Le président libanais Michel Sleiman avait invité les différentes parties libanaises à reprendre le dialogue autour d’une table ronde, dont le premier round sera tenu le 16 septembre au palais présidentiel. L’ordre du jour de ce dialogue est d’examiner la question de l’armement du Hezbollah (« la résistance ») et d’élaborer une stratégie de défense nationale intégrant cet armement. Or, le Hezbollah refuse de débattre de son avenir et tente de retarder cette échéance. En 2006, la douzaine de rounds de dialogue similaire n’a rien donné, et à la veille de la rencontre cruciale qui allait évoquer l’armement de la résistance, le Hezbollah avait provoqué la guerre des 34 jours avec Israël (12 juillet 2006). Aujourd’hui, il semble récidiver, mais cette fois-ci en terrorisant la population.


Ce matin, à l’aube, six grenades ont été lancées dans les rues de Beyrouth, notamment à Mazraa, sans faire de victimes. L’objectif étant au pire d’intimider la majorité à la veille du dialogue, ou au mieux d’empêcher sa tenue.

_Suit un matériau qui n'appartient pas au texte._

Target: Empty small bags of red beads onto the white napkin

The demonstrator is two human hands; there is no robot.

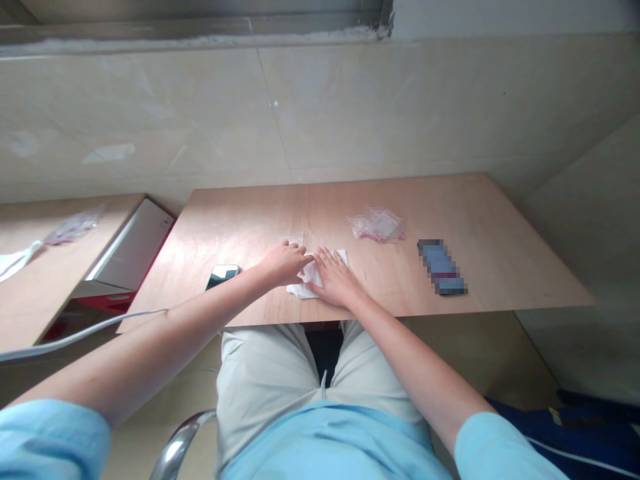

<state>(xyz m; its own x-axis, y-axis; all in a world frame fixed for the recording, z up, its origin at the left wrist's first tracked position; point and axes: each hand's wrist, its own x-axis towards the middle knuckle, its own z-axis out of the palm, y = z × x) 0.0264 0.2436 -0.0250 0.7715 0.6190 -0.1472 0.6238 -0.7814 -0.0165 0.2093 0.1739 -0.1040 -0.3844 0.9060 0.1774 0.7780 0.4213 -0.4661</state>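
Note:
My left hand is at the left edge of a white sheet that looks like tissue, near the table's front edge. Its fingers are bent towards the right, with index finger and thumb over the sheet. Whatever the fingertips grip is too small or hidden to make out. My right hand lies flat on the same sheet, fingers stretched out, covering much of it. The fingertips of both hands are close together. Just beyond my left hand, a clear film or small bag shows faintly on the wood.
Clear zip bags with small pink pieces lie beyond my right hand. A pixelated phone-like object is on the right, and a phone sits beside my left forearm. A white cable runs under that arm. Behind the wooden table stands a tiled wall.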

Certains attribuent ainsi l’assassinat du responsable druze Saleh Al-Aridi, un proche du ministre Talal Arslan mort dans l’explosion de sa voiture, le 10 septembre. Le véhicule de cet opposant, qui s’est employé à renforcer les relations entre les druzes de Walid Joumblatt (souverainiste) et ceux de Talal Arslan (allié du Hezbollah et de la Syrie), aurait été piégé lors d’un dîner de Ramadan organisé dans la banlieue sud de Beyrouth, fief du Hezbollah. La veille, le parti de Dieu avait organisé ce dîner dans un restaurant situé en bordure de l’aéroport de Beyrouth. L’assassinat d’un opposant dont l’activité dérange (il avait empêché les divisions et la guerre entre Druzes, lors de la razzia de Beyrouth, le 7 mai dernier) allait, selon ses exécutants, être attribué à la majorité, pour relancer les divisions et la tensions, et anéantir le dialogue. La tentative a échoué.

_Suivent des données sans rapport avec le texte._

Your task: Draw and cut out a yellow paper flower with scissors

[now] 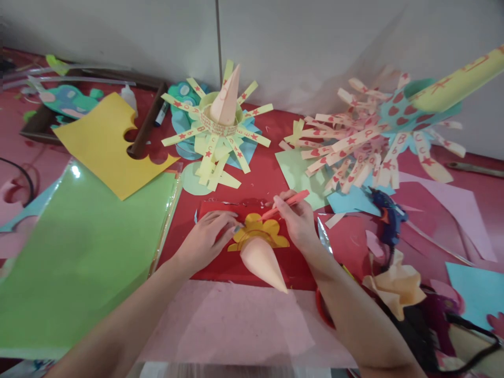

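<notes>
My left hand [207, 237] lies on a red sheet of paper [220, 265], fingers together, pressing the edge of a yellow scalloped paper flower [260, 231]. A peach paper cone [263, 262] sits on that flower, its tip pointing toward me. My right hand [299, 220] is closed around a pink-orange pen [285, 203], whose tip rests at the flower's upper rim.
A stack of green sheets [79, 252] in plastic lies at the left, with a cut yellow sheet [106, 142] over it. Finished paper sunburst crafts [220, 126] [378, 131] stand at the back. A blue glue gun [388, 218] lies right of my hand. Paper scraps cover the right side.
</notes>
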Demonstrator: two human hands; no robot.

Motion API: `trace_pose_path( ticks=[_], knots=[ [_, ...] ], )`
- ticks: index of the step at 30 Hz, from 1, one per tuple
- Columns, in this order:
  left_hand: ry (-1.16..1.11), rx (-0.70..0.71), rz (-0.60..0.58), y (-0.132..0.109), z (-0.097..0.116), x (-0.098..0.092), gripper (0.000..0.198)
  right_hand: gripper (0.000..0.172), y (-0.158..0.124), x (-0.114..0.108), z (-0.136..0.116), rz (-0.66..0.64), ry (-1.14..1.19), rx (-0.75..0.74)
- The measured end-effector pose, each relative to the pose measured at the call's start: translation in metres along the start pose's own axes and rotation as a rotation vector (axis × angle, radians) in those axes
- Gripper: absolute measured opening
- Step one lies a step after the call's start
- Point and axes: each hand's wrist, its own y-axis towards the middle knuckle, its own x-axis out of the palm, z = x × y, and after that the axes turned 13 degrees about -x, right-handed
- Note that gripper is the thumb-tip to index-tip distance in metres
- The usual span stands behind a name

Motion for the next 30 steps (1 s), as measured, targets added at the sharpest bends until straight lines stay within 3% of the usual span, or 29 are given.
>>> trace_pose_path(
  ticks=[7,15,20,30],
  knots=[
    [0.012,-0.003,0.030,0.000,-0.004,0.002,0.018,0.032,-0.004,0.007,-0.016,-0.183,0.106,0.007],
    [0.032,-0.015,0.072,-0.001,-0.004,0.005,0.019,0.019,-0.008,0.008,-0.010,-0.213,0.086,0.054],
    [0.067,0.030,0.149,-0.003,-0.005,0.007,0.019,0.020,-0.011,0.011,-0.011,-0.224,0.011,0.154],
    [0.119,0.180,0.345,-0.006,-0.010,0.013,0.023,0.016,-0.014,0.014,-0.018,-0.263,-0.024,0.123]
  ],
)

Dimanche, ce sont deux engins explosifs qui avaient été découverts et désamorcés à Lassa, dans la montagne de Byblos, un village mixte chiito-chrétien. Les chiites, soutenus par le Hezbollah, avaient mis la main sur une vieille chapelle et l’ont transformée en mosquée. Ce qui a suscité une vive tension. Après un intense bras de fer, la communauté chiite a fini par remettre le lieu de culte à ses propriétaires. Hier dimanche, les chrétiens devaient y célébrer une messe, mais avant l’office, deux bombes avaient été découvertes dans les environs de l’édifice. Le Hezbollah continue de terroriser la population.